Here’s a video showing the collection of ingredients I had to work with. Normally, I would simply dump the garbanzo’s, sweet potatoes, and some broth together in my NutriBullet and blend until it “looked right”, but I wanted to portion it out to give you exact amounts so you could recreate.

First I sautéed the onion until soft, THEN added the garlic. You don’t want to burn the garlic (gets bitter), so I find cooking the onions first and then dumping the garlic on top a good way to avoid that.

Onions and garlic sautéing in olive oil.

Next, I blended the sweet potato, chickpeas, and vegetable broth to create a smooth, silky mixture. I used Engine 2 Plant-Strong Organic Vegetable Stock because it’s “low sodium” claim truly is low; only 35 mg sodium per 1 cup! I love that, because when I don’t have homemade veg broth available I want a convenient option that doesn’t compromise nutrition.

I added the blended chickpea/sweet potato mixture to the onions and garlic, stirred it all together well, then swirled in the marinara (use the lowest sodium, no sugar or “extra” ingredients brand you can find!):

It. Was. Delicious.

Success!

And seriously, it was QUICK, I set my phone timer when I started. Here’s a screenshot to show you it took only 16 minutes and 49 seconds. Obviously that’s not including the time it took me to portion the ingredients, but it includes chopping the onion and garlic, the blenderizing, and combining!

Preparing the sautéed beet greens and spinach side dish (see below) took a little extra time, maybe 10 minutes. Also doesn’t include clean up – but my husband does that, LOL!

Regardless, you could make this sauce in ~20 minutes then store it for later. Timesaver!!

Here’s a pic of the finished meal – it truly was so good, and we even have leftovers. Find the recipe below – enjoy!

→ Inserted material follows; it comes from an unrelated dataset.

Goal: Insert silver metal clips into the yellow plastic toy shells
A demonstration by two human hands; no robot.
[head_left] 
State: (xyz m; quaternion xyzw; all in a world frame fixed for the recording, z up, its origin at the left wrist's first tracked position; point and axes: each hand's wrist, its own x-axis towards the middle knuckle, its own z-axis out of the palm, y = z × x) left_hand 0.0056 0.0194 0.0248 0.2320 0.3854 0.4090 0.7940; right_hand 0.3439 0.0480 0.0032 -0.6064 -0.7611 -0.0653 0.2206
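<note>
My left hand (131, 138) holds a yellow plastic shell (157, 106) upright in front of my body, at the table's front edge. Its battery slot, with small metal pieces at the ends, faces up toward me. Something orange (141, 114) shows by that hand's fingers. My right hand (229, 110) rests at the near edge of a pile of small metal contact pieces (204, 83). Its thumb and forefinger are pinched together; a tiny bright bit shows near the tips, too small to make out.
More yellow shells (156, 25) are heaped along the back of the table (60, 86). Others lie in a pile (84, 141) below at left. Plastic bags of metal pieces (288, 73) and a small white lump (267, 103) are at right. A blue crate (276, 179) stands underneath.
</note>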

Beet greens and spinach sautéed in olive oil and (lots of!) chopped garlic.

Sweet Potato and Chickpea Pasta Sauce

1 medium white or yellow onion, diced

2 large cloves garlic, chopped

1 tablespoon olive oil

1 cup cooked sweet potato (2 medium)

3/4 cup chickpeas (garbanzo beans)

1 3/4 cup low sodium vegetable broth

1 1/2 cup low sodium marinara sauce (I like Trader Joes’s organic no salt added)

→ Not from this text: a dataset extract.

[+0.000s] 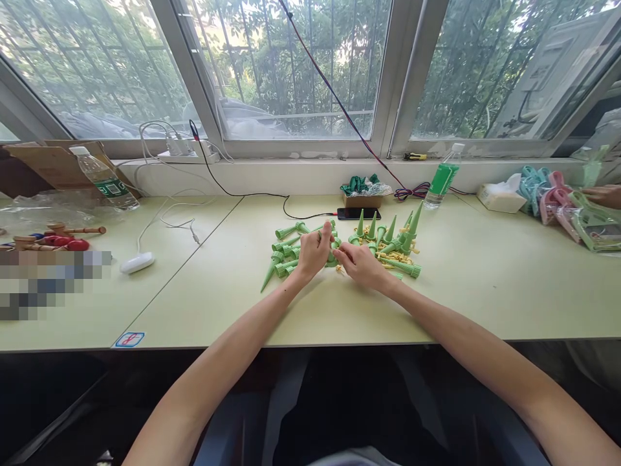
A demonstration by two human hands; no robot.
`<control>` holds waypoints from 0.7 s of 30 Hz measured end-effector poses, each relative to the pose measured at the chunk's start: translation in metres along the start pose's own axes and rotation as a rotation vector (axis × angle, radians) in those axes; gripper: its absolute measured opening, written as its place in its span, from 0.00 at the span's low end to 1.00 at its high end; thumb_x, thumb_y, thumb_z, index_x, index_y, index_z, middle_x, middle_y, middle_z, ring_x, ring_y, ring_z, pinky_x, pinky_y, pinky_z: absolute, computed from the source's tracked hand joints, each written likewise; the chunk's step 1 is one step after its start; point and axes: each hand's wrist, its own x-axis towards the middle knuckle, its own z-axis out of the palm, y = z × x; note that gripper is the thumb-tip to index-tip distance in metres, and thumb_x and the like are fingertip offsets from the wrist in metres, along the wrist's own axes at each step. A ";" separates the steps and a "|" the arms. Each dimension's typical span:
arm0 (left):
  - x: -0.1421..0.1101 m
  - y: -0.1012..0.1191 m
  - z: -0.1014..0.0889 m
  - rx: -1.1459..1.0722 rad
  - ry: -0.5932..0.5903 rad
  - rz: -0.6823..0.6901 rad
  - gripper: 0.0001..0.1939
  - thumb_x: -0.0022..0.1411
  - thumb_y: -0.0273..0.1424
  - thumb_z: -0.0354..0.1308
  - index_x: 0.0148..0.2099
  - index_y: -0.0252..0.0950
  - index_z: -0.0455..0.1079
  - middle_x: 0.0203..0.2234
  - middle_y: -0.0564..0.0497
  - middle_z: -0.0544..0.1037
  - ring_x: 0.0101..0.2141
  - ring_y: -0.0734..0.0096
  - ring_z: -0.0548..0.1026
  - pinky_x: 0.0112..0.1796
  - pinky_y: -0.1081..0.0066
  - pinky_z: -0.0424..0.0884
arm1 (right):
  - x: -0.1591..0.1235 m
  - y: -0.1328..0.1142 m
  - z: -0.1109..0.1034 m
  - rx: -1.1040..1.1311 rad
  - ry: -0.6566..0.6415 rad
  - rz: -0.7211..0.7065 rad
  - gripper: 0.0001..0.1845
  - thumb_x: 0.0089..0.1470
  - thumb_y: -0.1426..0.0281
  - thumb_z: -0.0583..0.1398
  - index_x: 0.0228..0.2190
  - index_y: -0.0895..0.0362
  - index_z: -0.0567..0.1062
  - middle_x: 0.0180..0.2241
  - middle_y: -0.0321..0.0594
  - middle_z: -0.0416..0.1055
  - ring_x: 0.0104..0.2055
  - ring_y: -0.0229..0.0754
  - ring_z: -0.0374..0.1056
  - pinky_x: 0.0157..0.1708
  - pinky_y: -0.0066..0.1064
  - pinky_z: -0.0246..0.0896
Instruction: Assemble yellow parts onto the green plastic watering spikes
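Note:
My left hand [314, 251] is closed, fingers curled around a green plastic watering spike [332, 260] that shows only in part between my hands. Close against it on the right, my right hand [361, 264] is closed in a pinch; what its fingertips hold is hidden. Several green spikes with ribbed caps [285, 255] lie loose to the left of my hands. On the right is another group of green spikes [392, 232], some standing point up. Small yellow pieces [388, 260] are scattered among them.
Behind the spikes lie a black phone [359, 213] on a cable and a small box [366, 200] holding green material. Water bottles [442, 178] stand at both sides. A tissue box [502, 195] and coloured plastic items [557, 200] are at right. A white device [137, 263] lies left.

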 end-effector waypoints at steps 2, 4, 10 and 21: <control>0.000 -0.001 0.000 0.008 -0.004 0.005 0.37 0.71 0.55 0.41 0.20 0.37 0.70 0.16 0.50 0.74 0.20 0.72 0.71 0.30 0.69 0.66 | 0.000 0.000 0.000 -0.009 0.001 0.005 0.21 0.69 0.57 0.50 0.25 0.53 0.58 0.19 0.31 0.58 0.22 0.36 0.51 0.26 0.30 0.45; 0.000 -0.002 0.000 0.020 -0.008 0.012 0.37 0.71 0.55 0.41 0.21 0.37 0.70 0.16 0.50 0.74 0.20 0.72 0.71 0.30 0.69 0.66 | 0.000 0.001 0.000 -0.020 0.005 0.007 0.21 0.69 0.57 0.50 0.25 0.53 0.58 0.19 0.31 0.58 0.22 0.36 0.51 0.26 0.30 0.45; 0.000 -0.001 0.000 0.033 -0.010 0.026 0.37 0.71 0.56 0.40 0.21 0.37 0.70 0.16 0.50 0.74 0.21 0.71 0.72 0.31 0.68 0.66 | 0.000 0.001 0.000 -0.045 0.018 0.002 0.22 0.69 0.57 0.50 0.24 0.53 0.58 0.19 0.31 0.59 0.21 0.36 0.52 0.26 0.30 0.44; 0.000 -0.001 0.000 0.052 -0.027 0.040 0.37 0.72 0.55 0.39 0.22 0.37 0.71 0.16 0.50 0.74 0.21 0.72 0.72 0.30 0.69 0.66 | 0.001 0.002 -0.001 -0.044 0.021 -0.003 0.24 0.69 0.55 0.49 0.24 0.53 0.57 0.19 0.31 0.58 0.21 0.36 0.51 0.26 0.30 0.43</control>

Sprinkle of Kosher salt and freshly ground black pepper

_________________

  1. Heat the olive oil in a large skillet (I like to use cast iron; adds iron to the dish), then add the onion, a sprinkle of Kosher salt and a few grinds of fresh black pepper. Sauté the onion until soft, then mix in the garlic and cook for another minute.
  2. While the onion/garlic mixture cooks, blend the garbanzo beans, sweet potato, and vegetable broth together in a high-powered blender (I use my NutriBullet).
  3. Add the sweet potato/garbanzo bean mixture to the onion/garlic mixture, blend well and cook for ~2 minutes. Stir in the marinara sauce, heat through for ~5 minutes and serve over your favorite pasta, or cool to room temperature and refrigerate for later!